Give again, word for word, only the lines of the material below from its first line through the one that holds "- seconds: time"; pictures stay out.

──────────────────────────────

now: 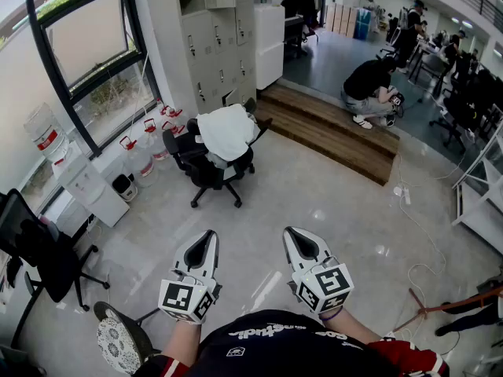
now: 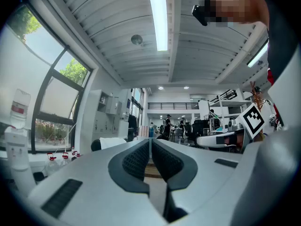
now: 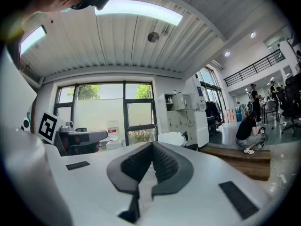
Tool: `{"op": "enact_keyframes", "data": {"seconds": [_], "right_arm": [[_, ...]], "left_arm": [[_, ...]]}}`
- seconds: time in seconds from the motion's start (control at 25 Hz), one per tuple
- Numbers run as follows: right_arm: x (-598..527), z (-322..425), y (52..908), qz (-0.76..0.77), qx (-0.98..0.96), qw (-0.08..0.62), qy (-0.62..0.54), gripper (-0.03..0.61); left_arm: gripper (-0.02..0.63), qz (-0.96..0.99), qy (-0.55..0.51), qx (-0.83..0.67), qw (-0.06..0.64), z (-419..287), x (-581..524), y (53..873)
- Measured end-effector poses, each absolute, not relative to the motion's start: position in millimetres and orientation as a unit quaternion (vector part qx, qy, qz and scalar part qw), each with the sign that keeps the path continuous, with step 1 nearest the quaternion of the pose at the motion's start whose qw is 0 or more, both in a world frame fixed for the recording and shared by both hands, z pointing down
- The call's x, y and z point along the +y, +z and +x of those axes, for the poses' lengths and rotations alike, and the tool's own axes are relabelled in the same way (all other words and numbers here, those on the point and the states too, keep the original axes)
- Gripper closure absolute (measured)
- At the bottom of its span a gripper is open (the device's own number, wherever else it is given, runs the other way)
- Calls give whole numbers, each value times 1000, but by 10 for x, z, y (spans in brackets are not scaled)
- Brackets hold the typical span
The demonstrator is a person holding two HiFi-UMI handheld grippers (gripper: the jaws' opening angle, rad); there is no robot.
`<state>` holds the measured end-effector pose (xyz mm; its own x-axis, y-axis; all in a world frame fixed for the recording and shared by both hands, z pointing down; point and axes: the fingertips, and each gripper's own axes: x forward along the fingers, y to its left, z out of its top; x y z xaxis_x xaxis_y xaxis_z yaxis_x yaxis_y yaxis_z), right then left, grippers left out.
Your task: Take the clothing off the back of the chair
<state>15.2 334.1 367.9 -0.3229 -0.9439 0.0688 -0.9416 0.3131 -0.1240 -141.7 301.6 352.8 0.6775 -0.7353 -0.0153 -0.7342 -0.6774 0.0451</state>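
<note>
A white garment (image 1: pixel 226 130) hangs over the back of a black office chair (image 1: pixel 206 169) across the floor, well ahead of both grippers. My left gripper (image 1: pixel 207 235) and right gripper (image 1: pixel 290 231) are held level and side by side close to my body, both shut with nothing between the jaws. The garment shows far off in the left gripper view (image 2: pixel 112 142) and in the right gripper view (image 3: pixel 172 138). In each gripper view the jaw tips meet, in the left (image 2: pixel 150 141) and in the right (image 3: pixel 152 145).
A water dispenser (image 1: pixel 88 185) and several water bottles (image 1: pixel 143 155) stand along the window wall. Grey lockers (image 1: pixel 216 38) rise behind the chair. A wooden step (image 1: pixel 330 132) leads to a raised area where a person (image 1: pixel 368 85) crouches. Another black chair (image 1: pixel 39 254) stands at left; cables (image 1: pixel 416 234) lie at right.
</note>
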Motion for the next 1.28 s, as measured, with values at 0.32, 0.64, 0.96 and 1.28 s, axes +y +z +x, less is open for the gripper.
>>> {"op": "enact_keyframes", "data": {"seconds": [0.32, 0.64, 0.96, 1.28], "right_arm": [[3320, 221, 3710, -578, 813, 3, -70, 566], [3322, 250, 3757, -577, 815, -18, -55, 566], [3243, 399, 3768, -574, 816, -1, -66, 566], [3119, 623, 3836, -556, 827, 0, -79, 566]], "left_arm": [[578, 915, -19, -402, 23, -1337, 3008, 3551], [578, 915, -15, -401, 26, -1265, 3023, 3579], [578, 914, -11, -404, 26, -1147, 2955, 3617], [578, 907, -6, -421, 22, -940, 2842, 3601]]}}
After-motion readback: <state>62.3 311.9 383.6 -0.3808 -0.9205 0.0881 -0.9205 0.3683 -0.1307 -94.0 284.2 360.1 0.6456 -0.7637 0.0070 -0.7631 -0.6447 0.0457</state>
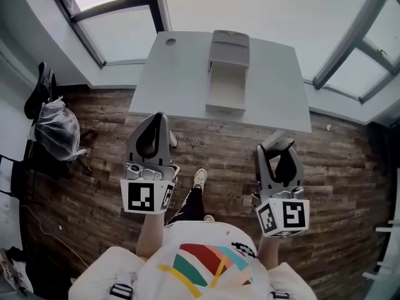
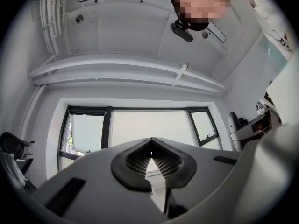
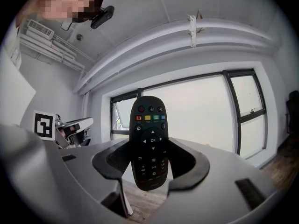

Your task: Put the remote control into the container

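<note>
left gripper (image 1: 156, 119) and right gripper (image 1: 279, 146) hang over the brown wooden plank floor (image 1: 94, 186), short of the pale grey worktop (image 1: 175, 80) bearing an open grey rectangular container (image 1: 226, 86).

left gripper view: jaws pressed together, nothing between.

right gripper view: jaws clamped on the black oval remote control (image 3: 150, 141), which stands upright with its buttons facing the camera.

Matt blk plastic remote (image 3: 149, 141); rough wood floor (image 1: 94, 186)
</note>
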`<state>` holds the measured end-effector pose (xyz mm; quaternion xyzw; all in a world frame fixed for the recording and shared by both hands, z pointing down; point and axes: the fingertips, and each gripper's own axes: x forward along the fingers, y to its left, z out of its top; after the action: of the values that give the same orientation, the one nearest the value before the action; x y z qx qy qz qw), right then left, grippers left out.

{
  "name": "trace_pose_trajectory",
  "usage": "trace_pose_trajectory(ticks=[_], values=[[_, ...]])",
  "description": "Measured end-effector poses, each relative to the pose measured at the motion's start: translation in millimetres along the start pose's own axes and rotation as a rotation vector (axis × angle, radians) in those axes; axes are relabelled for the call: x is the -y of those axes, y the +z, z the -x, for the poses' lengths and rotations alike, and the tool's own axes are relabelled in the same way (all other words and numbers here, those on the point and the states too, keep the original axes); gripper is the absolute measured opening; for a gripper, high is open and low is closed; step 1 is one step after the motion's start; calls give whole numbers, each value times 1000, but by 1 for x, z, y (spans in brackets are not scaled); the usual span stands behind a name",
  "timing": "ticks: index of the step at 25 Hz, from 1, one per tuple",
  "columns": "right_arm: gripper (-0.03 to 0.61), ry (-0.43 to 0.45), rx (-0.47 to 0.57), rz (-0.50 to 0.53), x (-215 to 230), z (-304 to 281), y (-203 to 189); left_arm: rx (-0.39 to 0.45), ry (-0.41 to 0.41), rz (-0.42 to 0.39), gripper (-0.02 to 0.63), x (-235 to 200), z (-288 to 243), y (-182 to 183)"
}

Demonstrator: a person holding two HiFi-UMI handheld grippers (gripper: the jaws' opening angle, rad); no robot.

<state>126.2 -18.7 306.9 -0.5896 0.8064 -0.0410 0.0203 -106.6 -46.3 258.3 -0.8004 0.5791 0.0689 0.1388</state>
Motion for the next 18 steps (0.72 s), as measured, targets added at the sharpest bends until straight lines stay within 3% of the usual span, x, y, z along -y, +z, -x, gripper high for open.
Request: trace_pose_trajectory(ticks=[18], values=[[232, -30, -5, 22, 13, -203, 19, -42, -71, 59, 8, -90, -173, -70]])
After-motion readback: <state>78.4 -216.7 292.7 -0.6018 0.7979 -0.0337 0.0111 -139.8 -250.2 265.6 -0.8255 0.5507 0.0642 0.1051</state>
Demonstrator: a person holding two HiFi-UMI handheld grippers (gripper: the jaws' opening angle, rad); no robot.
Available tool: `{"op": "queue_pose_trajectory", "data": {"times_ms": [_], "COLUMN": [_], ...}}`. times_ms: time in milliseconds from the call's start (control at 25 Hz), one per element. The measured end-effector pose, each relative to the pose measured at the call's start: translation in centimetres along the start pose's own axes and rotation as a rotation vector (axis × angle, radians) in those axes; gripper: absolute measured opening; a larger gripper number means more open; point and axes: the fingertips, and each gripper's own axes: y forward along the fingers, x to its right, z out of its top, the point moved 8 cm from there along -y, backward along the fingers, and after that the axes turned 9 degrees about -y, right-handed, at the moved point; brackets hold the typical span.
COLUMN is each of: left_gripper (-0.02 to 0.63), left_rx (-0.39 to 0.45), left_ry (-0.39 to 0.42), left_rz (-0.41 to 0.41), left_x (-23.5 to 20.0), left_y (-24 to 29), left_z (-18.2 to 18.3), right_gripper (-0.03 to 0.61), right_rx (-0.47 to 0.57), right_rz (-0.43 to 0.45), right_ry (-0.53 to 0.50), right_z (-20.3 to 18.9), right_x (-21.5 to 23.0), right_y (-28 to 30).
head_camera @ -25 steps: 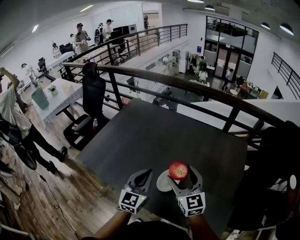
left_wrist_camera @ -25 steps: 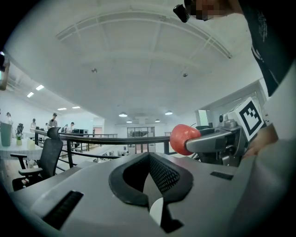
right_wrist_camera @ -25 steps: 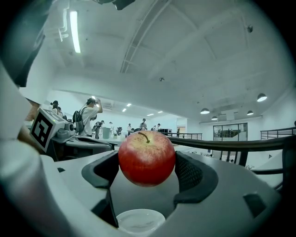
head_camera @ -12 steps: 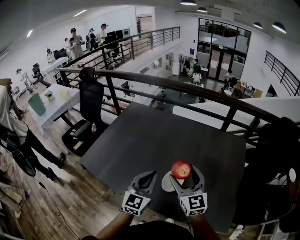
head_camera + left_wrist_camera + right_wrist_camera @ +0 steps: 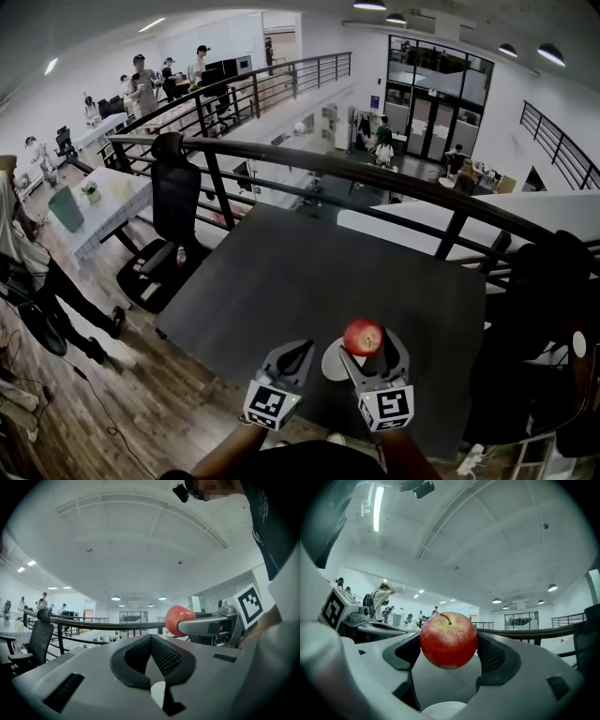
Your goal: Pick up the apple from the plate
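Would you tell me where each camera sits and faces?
Head view: on the person's head, facing steeply down at the table; forearms, left gripper and right gripper show.
Left gripper view: rides the left gripper, looks along its shut jaws toward a railing.
Right gripper view: rides the right gripper, looks along jaws holding the apple.
All views share the apple.

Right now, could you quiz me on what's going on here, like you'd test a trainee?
1. True or false: the left gripper holds the apple.
2. Where is the apple? A: clamped in the right gripper, lifted off the plate. B: lying on the plate. C: on the floor.
3. Fill in: the plate is ____ in colour.
Key: 1 false, it is shut and empty; 2 A; 3 white.
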Motion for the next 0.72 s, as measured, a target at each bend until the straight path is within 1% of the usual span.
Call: {"op": "queue_pose_trajectory", "data": {"times_ms": [200, 520, 720], "left_gripper": [0.017, 0.017, 0.017], "left_rx": [0.01, 0.021, 0.027], "left_ry": [-0.054, -0.044, -0.025], "left_rz": [-0.011, -0.016, -0.01], "left_x": [-0.6, -0.4, -0.8], "left_y": [-0.4, -0.9, -1.4], "left_z": [0.0, 0.5, 0.6], "right_gripper": [0.395, 0.396, 0.395], "right_rx": [-0.008, -0.022, -0.006], "right_rz": [-0.008, -0.011, -0.015], "right_ry": [-0.014, -0.015, -0.022], "right_z": [0.1, 0.3, 0.5], "right_x": [-0.4, -0.7, -1.0], "right_y": [-0.2, -0.7, -0.6]}}
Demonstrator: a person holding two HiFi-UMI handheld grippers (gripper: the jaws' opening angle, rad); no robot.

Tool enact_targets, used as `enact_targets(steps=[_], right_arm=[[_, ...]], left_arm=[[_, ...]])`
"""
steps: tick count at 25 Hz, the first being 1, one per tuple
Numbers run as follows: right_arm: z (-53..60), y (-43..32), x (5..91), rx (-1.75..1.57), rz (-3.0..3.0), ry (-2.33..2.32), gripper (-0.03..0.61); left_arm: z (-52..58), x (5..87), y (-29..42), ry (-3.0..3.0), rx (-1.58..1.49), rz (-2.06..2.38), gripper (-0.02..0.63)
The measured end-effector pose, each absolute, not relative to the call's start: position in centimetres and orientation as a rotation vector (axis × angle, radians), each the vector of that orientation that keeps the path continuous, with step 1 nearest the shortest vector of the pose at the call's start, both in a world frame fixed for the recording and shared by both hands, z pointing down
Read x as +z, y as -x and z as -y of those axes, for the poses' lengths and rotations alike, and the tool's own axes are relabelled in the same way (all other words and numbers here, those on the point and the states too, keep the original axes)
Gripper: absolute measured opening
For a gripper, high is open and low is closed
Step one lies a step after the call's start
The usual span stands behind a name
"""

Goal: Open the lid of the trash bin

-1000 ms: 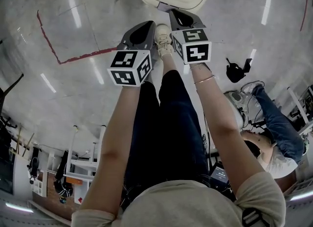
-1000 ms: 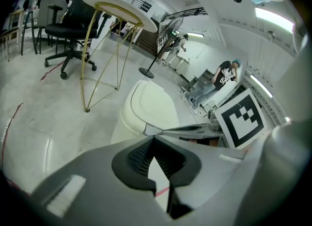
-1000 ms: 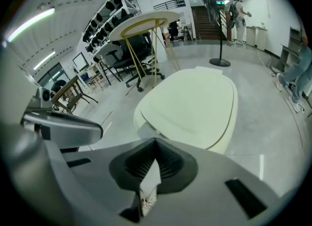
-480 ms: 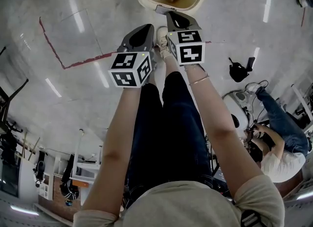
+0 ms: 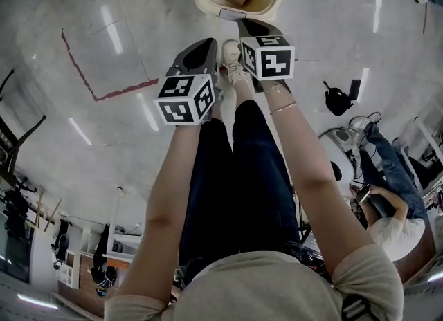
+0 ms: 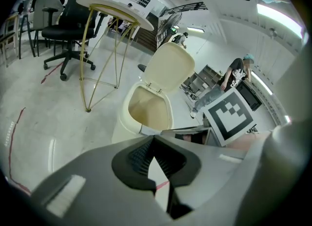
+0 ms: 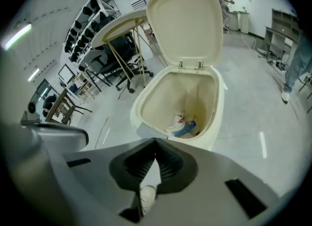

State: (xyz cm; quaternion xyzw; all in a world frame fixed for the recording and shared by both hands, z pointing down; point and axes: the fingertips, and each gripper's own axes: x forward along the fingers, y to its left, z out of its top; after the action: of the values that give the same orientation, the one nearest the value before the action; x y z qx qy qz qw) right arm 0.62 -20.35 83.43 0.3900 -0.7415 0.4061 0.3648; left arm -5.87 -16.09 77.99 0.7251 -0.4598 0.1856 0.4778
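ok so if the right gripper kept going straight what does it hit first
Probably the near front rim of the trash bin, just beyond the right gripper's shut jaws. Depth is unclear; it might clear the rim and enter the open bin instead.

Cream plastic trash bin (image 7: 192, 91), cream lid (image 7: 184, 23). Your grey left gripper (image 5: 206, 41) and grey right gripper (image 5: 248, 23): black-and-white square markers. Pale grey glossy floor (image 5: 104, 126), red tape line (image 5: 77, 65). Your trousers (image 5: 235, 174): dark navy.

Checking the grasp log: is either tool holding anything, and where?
Nothing: the left tool and right tool are both shut, empty; trash bin lid stands open.
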Motion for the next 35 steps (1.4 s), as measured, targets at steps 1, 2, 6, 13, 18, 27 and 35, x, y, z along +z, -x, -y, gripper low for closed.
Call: enact_targets(steps=[1,2,6,13,18,27,35], right_arm=[[20.0,-1.0,83.0,1.042,1.907,-1.005,0.008],[19.4,-1.5,82.5,1.047,1.899,-1.004,0.008],[16.8,-2.8,80.2,1.063,1.877,-0.989,0.008],[15.8,-4.0,74.1,1.032,1.930,-1.003,0.008],[16.6,-4.8,68.7,0.992,1.973,-1.060,0.008],[16.1,-3.0,56.0,0.956,2.159,-1.136,0.008],[14.2,-2.7,46.7,0.775,2.321,-1.086,0.008]], left_arm=[[16.0,77.4,5.7,-1.781,0.458,1.120,0.005],[15.9,76.7,5.5,-1.790,0.463,1.116,0.005],[15.3,73.8,5.1,-1.816,0.475,1.085,0.005],[14.9,68.1,4.6,-1.878,0.475,1.068,0.005],[14.5,63.4,3.8,-1.929,0.476,1.055,0.005],[13.7,53.5,4.7,-2.023,0.388,1.107,0.005],[12.3,47.4,3.1,-2.125,0.423,1.036,0.005]])
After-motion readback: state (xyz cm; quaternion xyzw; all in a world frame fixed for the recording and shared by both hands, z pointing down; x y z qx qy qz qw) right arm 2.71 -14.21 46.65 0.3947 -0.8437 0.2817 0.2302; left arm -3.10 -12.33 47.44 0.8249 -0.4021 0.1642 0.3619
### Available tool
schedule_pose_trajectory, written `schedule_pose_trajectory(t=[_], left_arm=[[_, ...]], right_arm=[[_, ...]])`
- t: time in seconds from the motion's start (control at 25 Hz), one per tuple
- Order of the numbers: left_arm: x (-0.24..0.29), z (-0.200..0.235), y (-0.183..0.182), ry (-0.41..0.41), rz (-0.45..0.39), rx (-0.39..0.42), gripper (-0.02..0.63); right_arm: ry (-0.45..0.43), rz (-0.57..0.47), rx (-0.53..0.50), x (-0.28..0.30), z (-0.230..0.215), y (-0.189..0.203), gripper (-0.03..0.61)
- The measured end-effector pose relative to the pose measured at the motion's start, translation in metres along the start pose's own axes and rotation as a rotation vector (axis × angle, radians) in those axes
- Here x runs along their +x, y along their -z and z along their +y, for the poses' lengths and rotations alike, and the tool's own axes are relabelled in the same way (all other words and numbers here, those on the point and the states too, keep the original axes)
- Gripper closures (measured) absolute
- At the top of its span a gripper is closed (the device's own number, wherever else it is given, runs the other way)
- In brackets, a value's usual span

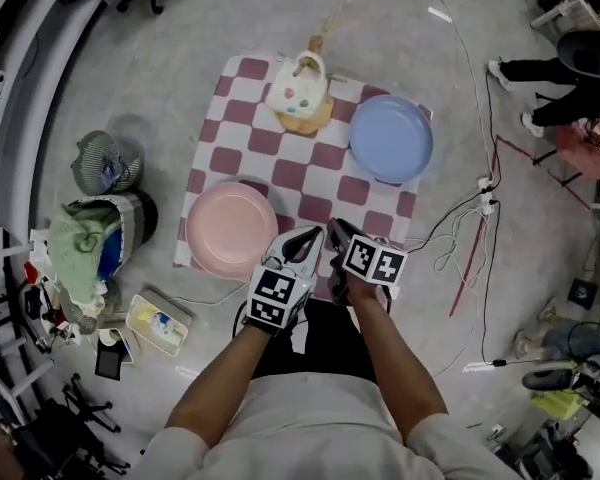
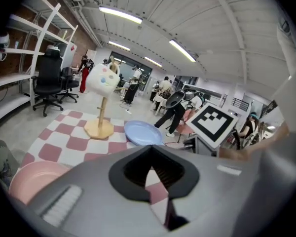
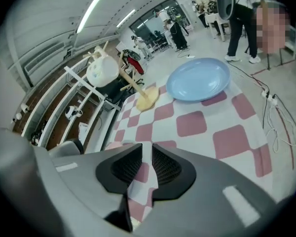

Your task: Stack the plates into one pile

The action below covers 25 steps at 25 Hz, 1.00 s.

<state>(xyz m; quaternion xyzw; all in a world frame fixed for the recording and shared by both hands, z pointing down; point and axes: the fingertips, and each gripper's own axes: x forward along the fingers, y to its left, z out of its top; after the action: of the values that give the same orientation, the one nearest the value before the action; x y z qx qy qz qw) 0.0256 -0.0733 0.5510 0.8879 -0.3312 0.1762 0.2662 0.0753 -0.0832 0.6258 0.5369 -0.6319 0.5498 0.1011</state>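
Observation:
A pink plate (image 1: 232,230) lies on the front left of a pink-and-white checked mat (image 1: 310,183) on the floor. A blue plate (image 1: 391,138) lies at the mat's back right corner. In the left gripper view the pink plate (image 2: 29,179) is low at the left and the blue plate (image 2: 143,132) is ahead. The right gripper view shows the blue plate (image 3: 198,80) far ahead. My left gripper (image 1: 313,235) (image 2: 150,162) and right gripper (image 1: 336,231) (image 3: 151,157) hover side by side over the mat's front edge, both shut and holding nothing.
A wooden mug stand (image 1: 305,116) carrying a white mug (image 1: 297,86) stands at the mat's back middle. Left of the mat are a cap (image 1: 105,161), a bin with green cloth (image 1: 95,238) and a small box (image 1: 158,321). Cables and a power strip (image 1: 487,196) run at the right.

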Motion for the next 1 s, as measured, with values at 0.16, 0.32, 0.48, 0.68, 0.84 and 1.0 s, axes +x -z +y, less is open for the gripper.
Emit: schedule_pose_trajectory(t=[0.16, 0.32, 0.48, 0.68, 0.84, 1.0], left_arm=[[0.037, -0.024, -0.018, 0.057, 0.02, 0.026, 0.607], [0.069, -0.043, -0.031, 0.095, 0.037, 0.051, 0.607], [0.098, -0.054, -0.039, 0.117, 0.061, 0.067, 0.607], [0.133, -0.065, -0.044, 0.143, 0.09, 0.072, 0.607], [0.155, -0.07, -0.044, 0.156, 0.107, 0.075, 0.607], [0.173, -0.069, -0.036, 0.156, 0.132, 0.085, 0.607]], right_arm=[[0.024, -0.059, 0.072, -0.017, -0.035, -0.032, 0.534], [0.038, -0.114, 0.153, -0.028, -0.07, -0.057, 0.555], [0.036, -0.156, 0.232, -0.032, -0.098, -0.077, 0.568], [0.047, -0.175, 0.331, -0.026, -0.135, -0.093, 0.568], [0.055, -0.183, 0.378, -0.018, -0.157, -0.102, 0.568], [0.06, -0.196, 0.409, -0.011, -0.173, -0.109, 0.568]])
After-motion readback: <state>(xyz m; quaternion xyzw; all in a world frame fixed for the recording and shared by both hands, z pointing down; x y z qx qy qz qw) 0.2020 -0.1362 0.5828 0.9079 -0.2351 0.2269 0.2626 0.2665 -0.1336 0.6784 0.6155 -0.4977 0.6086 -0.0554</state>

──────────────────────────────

**PROBLEM SOLUTION:**
now: 
now: 
now: 
Tool: `{"op": "enact_keyframes", "data": {"seconds": [_], "right_arm": [[_, ...]], "left_arm": [[_, ...]]}}`
- seconds: time in seconds from the motion's start (control at 25 Hz), one per tuple

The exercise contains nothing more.